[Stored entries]
BEGIN

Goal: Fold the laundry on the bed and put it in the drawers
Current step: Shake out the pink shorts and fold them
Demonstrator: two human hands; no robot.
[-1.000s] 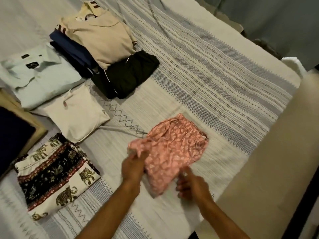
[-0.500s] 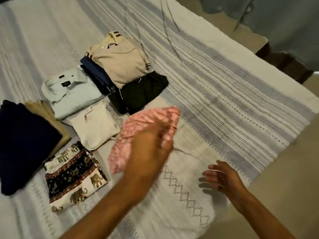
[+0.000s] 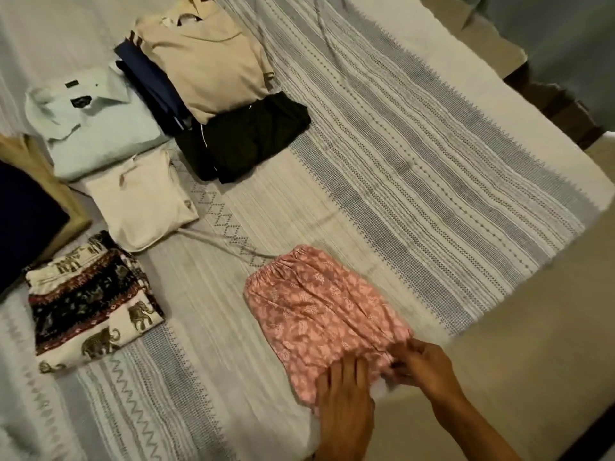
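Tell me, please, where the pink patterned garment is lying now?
In the head view, the pink patterned garment lies flat on the bed near its lower right edge, right of the elephant-print garment, with both hands on its near end.

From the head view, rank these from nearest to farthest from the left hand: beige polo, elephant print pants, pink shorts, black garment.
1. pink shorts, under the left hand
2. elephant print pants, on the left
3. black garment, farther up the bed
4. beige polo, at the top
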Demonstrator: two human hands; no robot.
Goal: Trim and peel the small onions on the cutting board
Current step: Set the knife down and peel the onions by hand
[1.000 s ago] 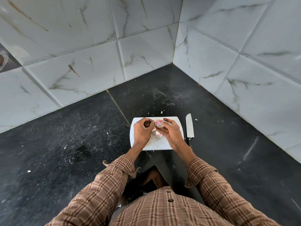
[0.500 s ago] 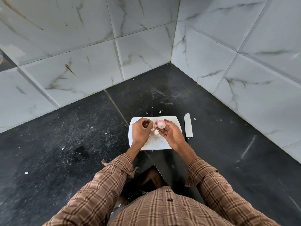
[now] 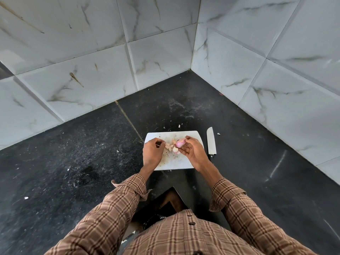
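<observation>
Onion (image 3: 180,143): pinched in your right hand (image 3: 193,151) over cutting board (image 3: 184,162) (left hand (image 3: 152,151) pinches a skin strip (image 3: 157,145)).

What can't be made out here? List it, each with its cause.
Head view only:
- Knife handle: mostly covered by the right hand and forearm.
- Whether the left hand pinches a strip of peel: too small to tell.
- How many onions lie on the cutting board below the held onion: too small, partly behind fingers.
- Floor below the counter: cut off by the body.
</observation>
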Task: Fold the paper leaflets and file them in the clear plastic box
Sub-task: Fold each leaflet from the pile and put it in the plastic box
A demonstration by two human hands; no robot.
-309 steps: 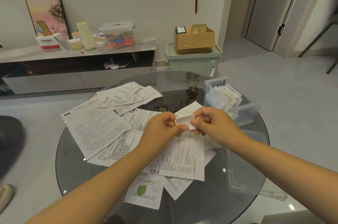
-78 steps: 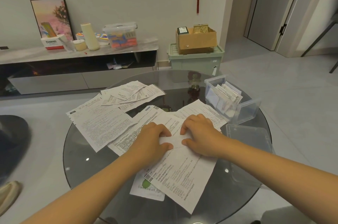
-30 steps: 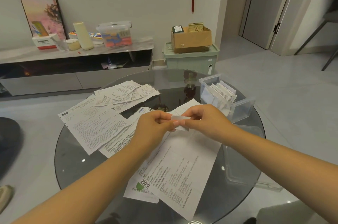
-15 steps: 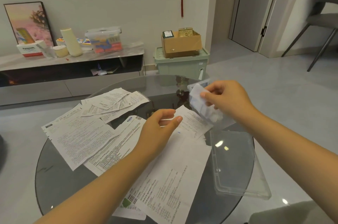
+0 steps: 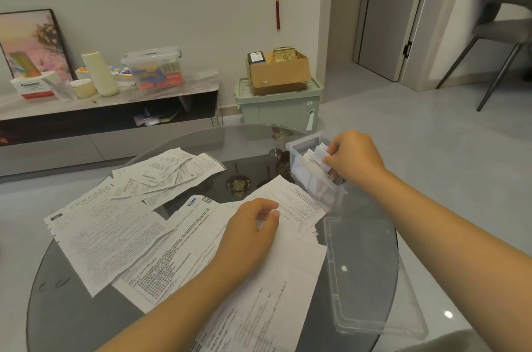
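Filing step: right hand [image 5: 352, 157] pinches a folded leaflet [image 5: 320, 150] into the clear box [image 5: 312, 176] at 2 o'clock. Left hand [image 5: 250, 229] hovers loosely curled over flat leaflets [image 5: 121, 230]; probably grabs one next.

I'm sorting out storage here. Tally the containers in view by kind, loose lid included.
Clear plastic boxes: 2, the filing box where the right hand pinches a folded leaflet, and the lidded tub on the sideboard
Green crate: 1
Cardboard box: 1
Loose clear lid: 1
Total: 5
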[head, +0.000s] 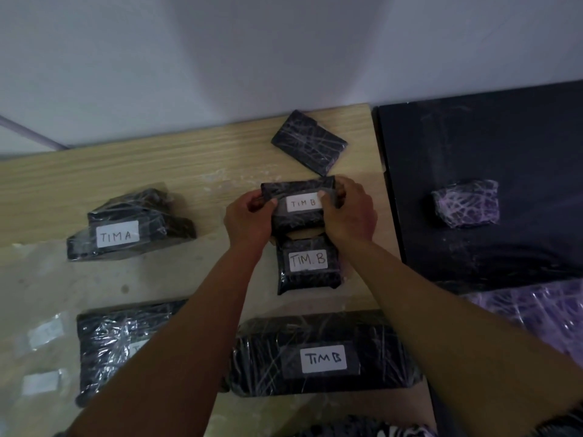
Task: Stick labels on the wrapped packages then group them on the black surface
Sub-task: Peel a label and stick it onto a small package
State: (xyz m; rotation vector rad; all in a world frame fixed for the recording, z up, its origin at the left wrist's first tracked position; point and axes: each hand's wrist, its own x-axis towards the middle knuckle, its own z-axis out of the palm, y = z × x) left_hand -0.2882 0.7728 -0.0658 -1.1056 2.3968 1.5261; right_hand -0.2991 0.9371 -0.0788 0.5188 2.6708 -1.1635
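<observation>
Now gripped at both short ends, left hand (249,216) and right hand (348,212) curled round the small wrapped package (299,201) above the desk (189,159), long axis left-to-right, label (304,204) up, black surface (489,137) off to the right, nearer the right hand

Dim, soft light; glare streaks the shiny plastic-wrapped black packages (321,357) nearest the body; wide-angle edges bend, corners blur.
</observation>
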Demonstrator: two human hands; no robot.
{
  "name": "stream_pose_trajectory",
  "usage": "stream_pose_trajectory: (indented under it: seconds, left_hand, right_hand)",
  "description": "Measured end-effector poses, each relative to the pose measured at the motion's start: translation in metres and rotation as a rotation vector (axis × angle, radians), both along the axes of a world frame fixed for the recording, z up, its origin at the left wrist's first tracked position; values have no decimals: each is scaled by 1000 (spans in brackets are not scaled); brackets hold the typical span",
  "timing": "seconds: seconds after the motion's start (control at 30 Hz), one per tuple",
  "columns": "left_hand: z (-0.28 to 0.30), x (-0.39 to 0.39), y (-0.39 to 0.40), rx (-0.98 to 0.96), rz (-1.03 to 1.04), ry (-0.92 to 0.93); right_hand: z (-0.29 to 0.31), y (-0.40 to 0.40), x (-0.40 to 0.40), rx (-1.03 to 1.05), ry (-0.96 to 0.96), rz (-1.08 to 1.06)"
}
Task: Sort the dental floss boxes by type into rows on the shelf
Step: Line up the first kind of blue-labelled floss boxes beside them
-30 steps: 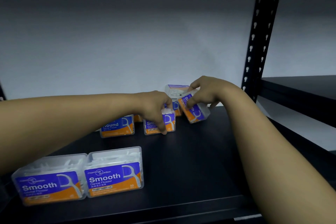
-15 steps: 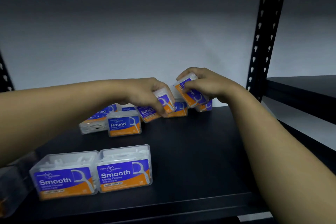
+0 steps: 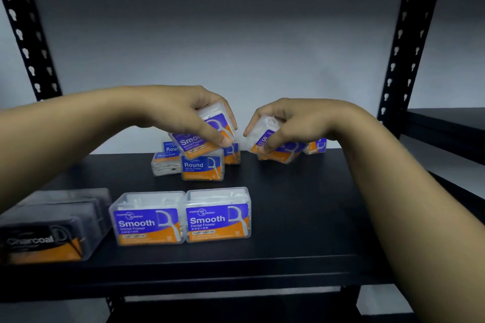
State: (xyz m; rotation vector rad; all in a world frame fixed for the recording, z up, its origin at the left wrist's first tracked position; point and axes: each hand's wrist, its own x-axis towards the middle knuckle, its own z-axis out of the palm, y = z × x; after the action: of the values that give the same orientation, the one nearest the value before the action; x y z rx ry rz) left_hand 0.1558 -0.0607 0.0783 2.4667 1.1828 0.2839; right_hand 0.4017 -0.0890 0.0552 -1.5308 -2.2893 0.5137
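My left hand [image 3: 183, 113] grips a tilted Smooth floss box [image 3: 207, 136] lifted above the back cluster. My right hand [image 3: 291, 120] grips a second tilted floss box [image 3: 265, 134], its label partly hidden by my thumb. Below them, Round boxes [image 3: 202, 168] stand and lie at the back of the black shelf [image 3: 301, 217]. Two Smooth boxes [image 3: 181, 216] stand side by side near the front edge. A dark Charcoal box [image 3: 49, 233] sits at the front left.
Another floss box [image 3: 317, 145] stands behind my right wrist at the back. Black perforated uprights [image 3: 404, 42] frame the shelf on both sides. A second shelf [image 3: 451, 123] lies to the right. The grey wall closes the back.
Both hands have lifted their boxes higher off the shelf and drawn them slightly apart. The view has shifted, bringing the Charcoal box into sight at the front left.
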Motion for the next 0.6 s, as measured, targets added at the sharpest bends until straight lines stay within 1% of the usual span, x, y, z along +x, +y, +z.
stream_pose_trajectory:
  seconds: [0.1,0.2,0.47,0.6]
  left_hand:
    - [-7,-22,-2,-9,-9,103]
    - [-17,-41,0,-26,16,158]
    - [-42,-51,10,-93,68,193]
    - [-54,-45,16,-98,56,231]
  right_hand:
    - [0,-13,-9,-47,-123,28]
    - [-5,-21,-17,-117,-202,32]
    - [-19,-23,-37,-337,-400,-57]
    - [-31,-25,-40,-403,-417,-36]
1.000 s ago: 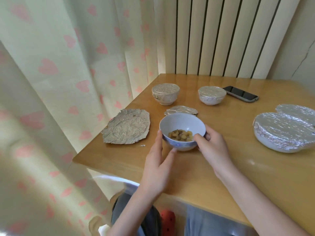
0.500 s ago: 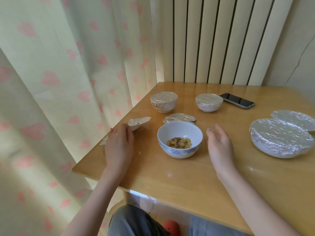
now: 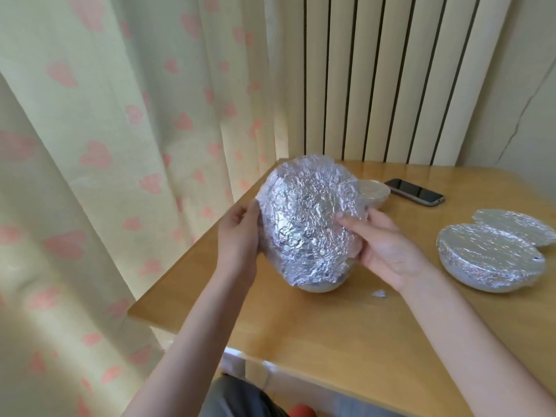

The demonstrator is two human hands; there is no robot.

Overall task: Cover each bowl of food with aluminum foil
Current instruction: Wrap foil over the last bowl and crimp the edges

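Note:
A crumpled round sheet of aluminum foil (image 3: 307, 218) is held up tilted over the table, between both my hands. My left hand (image 3: 240, 236) grips its left edge. My right hand (image 3: 382, 242) grips its right edge, thumb on the front. Below the foil only the bottom of the white bowl (image 3: 319, 286) shows; its food is hidden. A small foil-covered bowl (image 3: 374, 192) peeks out behind the sheet. A large foil-covered dish (image 3: 490, 260) stands at the right, with another foil-covered one (image 3: 517, 225) behind it.
A black phone (image 3: 413, 191) lies at the back of the wooden table (image 3: 331, 332). A small foil scrap (image 3: 379, 294) lies near the bowl. A heart-patterned curtain (image 3: 120, 145) hangs close along the table's left edge; a ribbed radiator (image 3: 391, 79) stands behind.
My left hand has picked the foil sheet up off the table's left side, and my right hand has joined it. The sheet now hangs over the open bowl, hiding the food.

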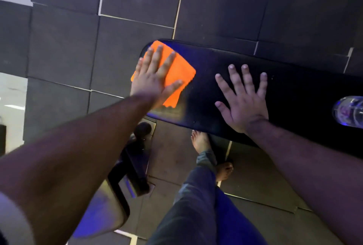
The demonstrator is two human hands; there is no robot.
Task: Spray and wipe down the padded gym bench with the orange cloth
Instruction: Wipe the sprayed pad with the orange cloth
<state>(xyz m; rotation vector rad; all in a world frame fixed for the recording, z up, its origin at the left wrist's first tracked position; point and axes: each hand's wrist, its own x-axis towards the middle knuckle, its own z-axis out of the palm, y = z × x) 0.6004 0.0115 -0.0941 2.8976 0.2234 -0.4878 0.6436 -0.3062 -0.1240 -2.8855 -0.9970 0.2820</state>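
Orange cloth (176, 72) flat under left hand (155, 79), bench (206, 95) end, apparently pressed.

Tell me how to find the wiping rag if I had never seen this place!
Look for the long black padded gym bench stretching across the dark tiled floor. At its rounded end, the left hand presses flat on a square orange cloth. It is the only bright orange thing there; the right hand beside it rests bare on the pad.
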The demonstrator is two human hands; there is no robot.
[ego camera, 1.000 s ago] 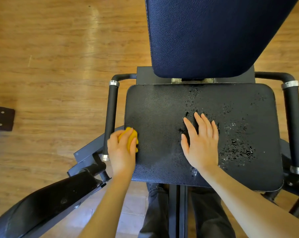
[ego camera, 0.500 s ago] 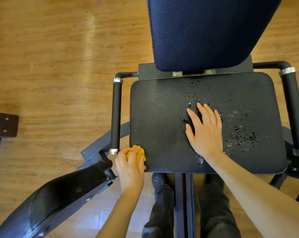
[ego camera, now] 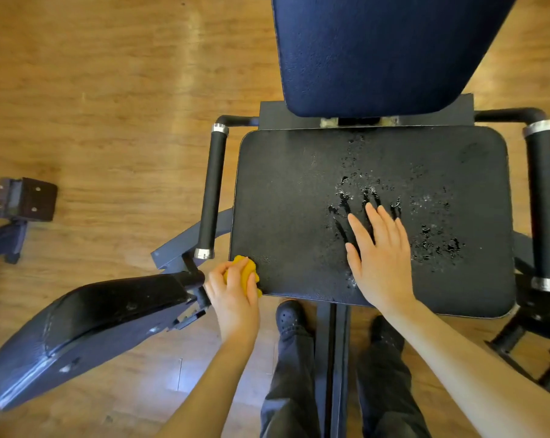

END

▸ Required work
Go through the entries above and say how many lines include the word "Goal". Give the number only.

▸ Solution to this problem
2